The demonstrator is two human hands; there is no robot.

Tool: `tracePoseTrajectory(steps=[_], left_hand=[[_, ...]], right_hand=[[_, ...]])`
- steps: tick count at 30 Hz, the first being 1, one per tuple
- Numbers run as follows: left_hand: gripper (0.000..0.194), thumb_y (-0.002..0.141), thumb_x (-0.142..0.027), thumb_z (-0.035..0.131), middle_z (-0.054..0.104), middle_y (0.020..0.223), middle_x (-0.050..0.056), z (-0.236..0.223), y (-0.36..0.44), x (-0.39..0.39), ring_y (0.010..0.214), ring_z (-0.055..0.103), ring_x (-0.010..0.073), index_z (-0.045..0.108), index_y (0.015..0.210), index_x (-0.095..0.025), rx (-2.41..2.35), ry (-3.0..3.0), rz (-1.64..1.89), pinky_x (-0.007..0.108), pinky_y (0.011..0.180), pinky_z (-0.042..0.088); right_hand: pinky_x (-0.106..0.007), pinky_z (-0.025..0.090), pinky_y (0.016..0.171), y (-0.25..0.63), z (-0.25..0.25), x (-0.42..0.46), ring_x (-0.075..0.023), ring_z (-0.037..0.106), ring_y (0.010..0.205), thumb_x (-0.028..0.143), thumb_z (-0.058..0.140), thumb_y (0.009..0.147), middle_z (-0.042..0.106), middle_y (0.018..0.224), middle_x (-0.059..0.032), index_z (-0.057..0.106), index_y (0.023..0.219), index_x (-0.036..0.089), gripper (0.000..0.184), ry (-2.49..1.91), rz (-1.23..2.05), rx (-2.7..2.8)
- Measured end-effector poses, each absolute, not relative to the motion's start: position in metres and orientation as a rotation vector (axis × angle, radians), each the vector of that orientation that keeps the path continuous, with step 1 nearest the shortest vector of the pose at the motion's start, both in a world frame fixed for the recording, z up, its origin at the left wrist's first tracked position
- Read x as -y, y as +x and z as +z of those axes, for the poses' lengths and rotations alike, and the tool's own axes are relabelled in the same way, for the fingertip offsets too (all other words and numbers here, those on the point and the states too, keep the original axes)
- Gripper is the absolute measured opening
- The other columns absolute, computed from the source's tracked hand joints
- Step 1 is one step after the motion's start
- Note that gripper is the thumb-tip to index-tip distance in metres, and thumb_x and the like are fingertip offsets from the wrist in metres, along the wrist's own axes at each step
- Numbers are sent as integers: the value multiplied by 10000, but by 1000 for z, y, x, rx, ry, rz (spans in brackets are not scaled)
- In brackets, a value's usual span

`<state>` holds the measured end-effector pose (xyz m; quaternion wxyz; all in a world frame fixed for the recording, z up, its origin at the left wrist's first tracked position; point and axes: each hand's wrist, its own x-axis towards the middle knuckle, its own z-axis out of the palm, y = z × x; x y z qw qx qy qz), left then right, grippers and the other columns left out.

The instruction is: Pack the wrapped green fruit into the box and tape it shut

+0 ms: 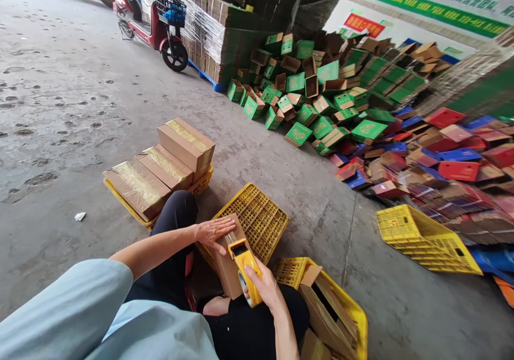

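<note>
A brown cardboard box (227,266) leans in front of me, partly on an upturned yellow crate (257,218). My left hand (212,234) lies flat on the box's upper part, fingers stretched out. In my right hand (265,285) is a yellow tape dispenser (243,266), its head against the box's face near my left fingers. A strip of clear tape seems to show there. The fingers of my right hand wrap round the dispenser's body, partly hidden behind it.
Taped boxes (138,184) sit on a yellow crate at left. Another yellow crate (363,322) at right holds open cartons (327,304). Green boxes (297,82) and red and blue ones (460,170) are heaped beyond. A red scooter (150,25) stands at the back.
</note>
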<state>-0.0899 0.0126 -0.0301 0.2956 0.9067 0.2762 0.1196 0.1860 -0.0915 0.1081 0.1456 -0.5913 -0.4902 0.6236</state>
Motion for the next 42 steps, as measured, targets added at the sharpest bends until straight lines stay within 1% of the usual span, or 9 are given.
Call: tracePoseTrajectory(steps=[4, 10, 16, 21, 26, 28, 33, 37, 42], left_hand=[[1232, 835, -841, 594, 136, 1693, 314, -31, -90, -3, 1590, 157, 442, 203, 1647, -1, -698, 2490, 318, 559, 1303, 146], [1213, 843, -866, 541, 145, 1705, 284, -29, -84, 17, 1585, 178, 447, 202, 1658, -35, -709, 2537, 322, 566, 1290, 189], [1223, 829, -878, 542, 166, 1708, 271, -31, -84, 16, 1591, 175, 439, 213, 1659, -43, -726, 2517, 284, 551, 1294, 170], [1286, 792, -900, 560, 144, 1714, 271, -30, -87, 10, 1591, 165, 448, 176, 1666, -39, -690, 2498, 238, 555, 1290, 175], [1288, 772, -907, 575, 110, 1711, 287, -25, -81, 18, 1581, 157, 483, 199, 1666, -59, -728, 2520, 200, 604, 1272, 178], [1264, 786, -899, 568, 108, 1715, 275, -23, -73, 26, 1586, 157, 470, 196, 1670, -76, -711, 2539, 214, 598, 1278, 161], [1173, 868, -838, 531, 130, 1735, 201, -21, -53, 44, 1606, 170, 382, 90, 1693, -130, -594, 2550, 270, 513, 1305, 130], [1171, 867, -844, 522, 108, 1739, 196, -25, -49, 47, 1609, 156, 380, 95, 1693, -133, -613, 2546, 281, 504, 1309, 116], [1189, 855, -847, 539, 128, 1733, 205, -27, -51, 43, 1606, 171, 383, 144, 1683, -90, -613, 2517, 278, 499, 1311, 131]], right_hand=[[-283, 573, 474, 188, 110, 103, -186, 682, 495, 700, 709, 812, 727, 735, -4, 431, 1566, 191, 951, -1670, 1748, 1408], [-291, 590, 505, 182, 103, 98, -192, 706, 533, 721, 693, 810, 730, 768, -7, 484, 1531, 207, 910, -1704, 1703, 1434], [-307, 594, 513, 186, 103, 104, -226, 726, 559, 696, 712, 812, 733, 741, -17, 494, 1527, 185, 906, -1744, 1736, 1425], [-285, 585, 478, 202, 113, 130, -193, 710, 536, 685, 680, 859, 761, 861, -48, 445, 1562, 198, 887, -1753, 1716, 1348], [-283, 579, 450, 206, 110, 134, -186, 698, 518, 709, 714, 814, 766, 889, -60, 455, 1556, 186, 944, -1772, 1729, 1346], [-278, 578, 449, 205, 108, 133, -182, 693, 514, 697, 707, 825, 764, 882, -59, 447, 1562, 181, 937, -1780, 1715, 1341], [-263, 576, 456, 204, 106, 133, -181, 706, 532, 665, 671, 868, 761, 882, -54, 411, 1588, 192, 900, -1767, 1692, 1385], [-275, 585, 462, 204, 101, 132, -194, 716, 545, 652, 671, 872, 767, 898, -60, 416, 1588, 199, 885, -1790, 1699, 1396], [-313, 602, 459, 217, 95, 144, -210, 706, 525, 682, 685, 839, 754, 852, -51, 412, 1578, 181, 934, -1817, 1737, 1323]])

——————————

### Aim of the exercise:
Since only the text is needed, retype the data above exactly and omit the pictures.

### Written response:
The demonstrator is two human hands; there is no robot.

Tool: `tracePoseTrajectory(steps=[_], left_hand=[[_, ...]], right_hand=[[_, ...]])`
- steps: tick count at 30 Hz, the first being 1, one per tuple
- Numbers run as follows: left_hand: gripper (0.000..0.194), thumb_y (-0.002..0.141), thumb_x (-0.142..0.027), thumb_z (-0.035..0.131), middle_z (-0.054..0.104), middle_y (0.020..0.223), middle_x (-0.050..0.056), z (-0.236..0.223), y (-0.36..0.44), x (-0.39..0.39), ring_y (0.010..0.214), ring_z (-0.055..0.103), ring_x (-0.010..0.073), index_z (-0.045..0.108), index_y (0.015..0.210), index_x (-0.095..0.025), rx (-2.41..2.35), ry (-3.0..3.0), rz (-1.64..1.89), pinky_x (-0.007..0.108), pinky_y (0.011..0.180), pinky_z (-0.042..0.088); right_hand: pinky_x (-0.106..0.007), pinky_z (-0.025..0.090), pinky_y (0.016..0.171), y (-0.25..0.63), z (-0.25..0.25), x (-0.42..0.46), ring_x (-0.075..0.023), ring_z (-0.037..0.106), ring_y (0.010..0.205), thumb_x (-0.028..0.143), thumb_z (-0.058..0.140), thumb_y (0.009..0.147), middle_z (-0.042..0.106), middle_y (0.018..0.224), middle_x (-0.059..0.032), index_z (-0.057..0.106), index_y (0.023..0.219), index_x (-0.036..0.089), gripper (0.000..0.184), ry (-2.49..1.91), rz (-1.23..2.05), rx (-2.7..2.8)
- Measured end-effector poses, each absolute, not relative to the motion's start: position in metres and orientation as a rotation vector (axis × angle, radians), each the vector of that orientation that keeps the path continuous, with step 1 nearest the shortest vector of the pose at the motion's start, both in a world frame fixed for the recording, z up, its origin at the left wrist's first tracked position
- Read x as -y, y as +x and z as +z of those axes, for the poses' lengths and rotations alike, and the tool's own axes are relabelled in the same way, for the fingertip offsets too (all other words and numbers here, those on the point and the states too, keep the original axes)
- Gripper is the absolute measured opening
- The other columns absolute, computed from the source's tracked hand joints
- Step 1 is one step after the motion's start
- Note that gripper is the thumb-tip to index-tip distance in metres, and thumb_x and the like are fingertip offsets from the wrist in metres, along the wrist's own axes at each step
- Numbers are sent as integers: the value multiplied by 10000, but by 1000 for z, y, x, rx, ry, rz (spans in brackets are not scaled)
- In brackets, a value's usual span

`<state>` holds the measured end-effector pose (xyz m; quaternion wxyz; all in a world frame fixed for the recording, z up, its origin at the left wrist's first tracked position; point and axes: each hand's wrist, its own x-axis towards the middle knuckle, its own z-axis out of the palm, y = z × x; x y z qw qx qy qz), left then right, grippers and the other columns left out.

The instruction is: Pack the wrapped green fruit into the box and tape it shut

+0 ms: 

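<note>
A brown cardboard box (227,266) leans in front of me, partly on an upturned yellow crate (257,218). My left hand (212,234) lies flat on the box's upper part, fingers stretched out. In my right hand (265,285) is a yellow tape dispenser (243,266), its head against the box's face near my left fingers. A strip of clear tape seems to show there. The fingers of my right hand wrap round the dispenser's body, partly hidden behind it.
Taped boxes (138,184) sit on a yellow crate at left. Another yellow crate (363,322) at right holds open cartons (327,304). Green boxes (297,82) and red and blue ones (460,170) are heaped beyond. A red scooter (150,25) stands at the back.
</note>
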<state>-0.0899 0.0126 -0.0301 0.2956 0.9067 0.2762 0.1196 0.1860 -0.0915 0.1081 0.1456 -0.5913 -0.4902 0.6236</state>
Motion for the next 42 steps, as measured, targets added at the sharpest bends until straight lines stay within 1% of the usual span, or 9 are given.
Call: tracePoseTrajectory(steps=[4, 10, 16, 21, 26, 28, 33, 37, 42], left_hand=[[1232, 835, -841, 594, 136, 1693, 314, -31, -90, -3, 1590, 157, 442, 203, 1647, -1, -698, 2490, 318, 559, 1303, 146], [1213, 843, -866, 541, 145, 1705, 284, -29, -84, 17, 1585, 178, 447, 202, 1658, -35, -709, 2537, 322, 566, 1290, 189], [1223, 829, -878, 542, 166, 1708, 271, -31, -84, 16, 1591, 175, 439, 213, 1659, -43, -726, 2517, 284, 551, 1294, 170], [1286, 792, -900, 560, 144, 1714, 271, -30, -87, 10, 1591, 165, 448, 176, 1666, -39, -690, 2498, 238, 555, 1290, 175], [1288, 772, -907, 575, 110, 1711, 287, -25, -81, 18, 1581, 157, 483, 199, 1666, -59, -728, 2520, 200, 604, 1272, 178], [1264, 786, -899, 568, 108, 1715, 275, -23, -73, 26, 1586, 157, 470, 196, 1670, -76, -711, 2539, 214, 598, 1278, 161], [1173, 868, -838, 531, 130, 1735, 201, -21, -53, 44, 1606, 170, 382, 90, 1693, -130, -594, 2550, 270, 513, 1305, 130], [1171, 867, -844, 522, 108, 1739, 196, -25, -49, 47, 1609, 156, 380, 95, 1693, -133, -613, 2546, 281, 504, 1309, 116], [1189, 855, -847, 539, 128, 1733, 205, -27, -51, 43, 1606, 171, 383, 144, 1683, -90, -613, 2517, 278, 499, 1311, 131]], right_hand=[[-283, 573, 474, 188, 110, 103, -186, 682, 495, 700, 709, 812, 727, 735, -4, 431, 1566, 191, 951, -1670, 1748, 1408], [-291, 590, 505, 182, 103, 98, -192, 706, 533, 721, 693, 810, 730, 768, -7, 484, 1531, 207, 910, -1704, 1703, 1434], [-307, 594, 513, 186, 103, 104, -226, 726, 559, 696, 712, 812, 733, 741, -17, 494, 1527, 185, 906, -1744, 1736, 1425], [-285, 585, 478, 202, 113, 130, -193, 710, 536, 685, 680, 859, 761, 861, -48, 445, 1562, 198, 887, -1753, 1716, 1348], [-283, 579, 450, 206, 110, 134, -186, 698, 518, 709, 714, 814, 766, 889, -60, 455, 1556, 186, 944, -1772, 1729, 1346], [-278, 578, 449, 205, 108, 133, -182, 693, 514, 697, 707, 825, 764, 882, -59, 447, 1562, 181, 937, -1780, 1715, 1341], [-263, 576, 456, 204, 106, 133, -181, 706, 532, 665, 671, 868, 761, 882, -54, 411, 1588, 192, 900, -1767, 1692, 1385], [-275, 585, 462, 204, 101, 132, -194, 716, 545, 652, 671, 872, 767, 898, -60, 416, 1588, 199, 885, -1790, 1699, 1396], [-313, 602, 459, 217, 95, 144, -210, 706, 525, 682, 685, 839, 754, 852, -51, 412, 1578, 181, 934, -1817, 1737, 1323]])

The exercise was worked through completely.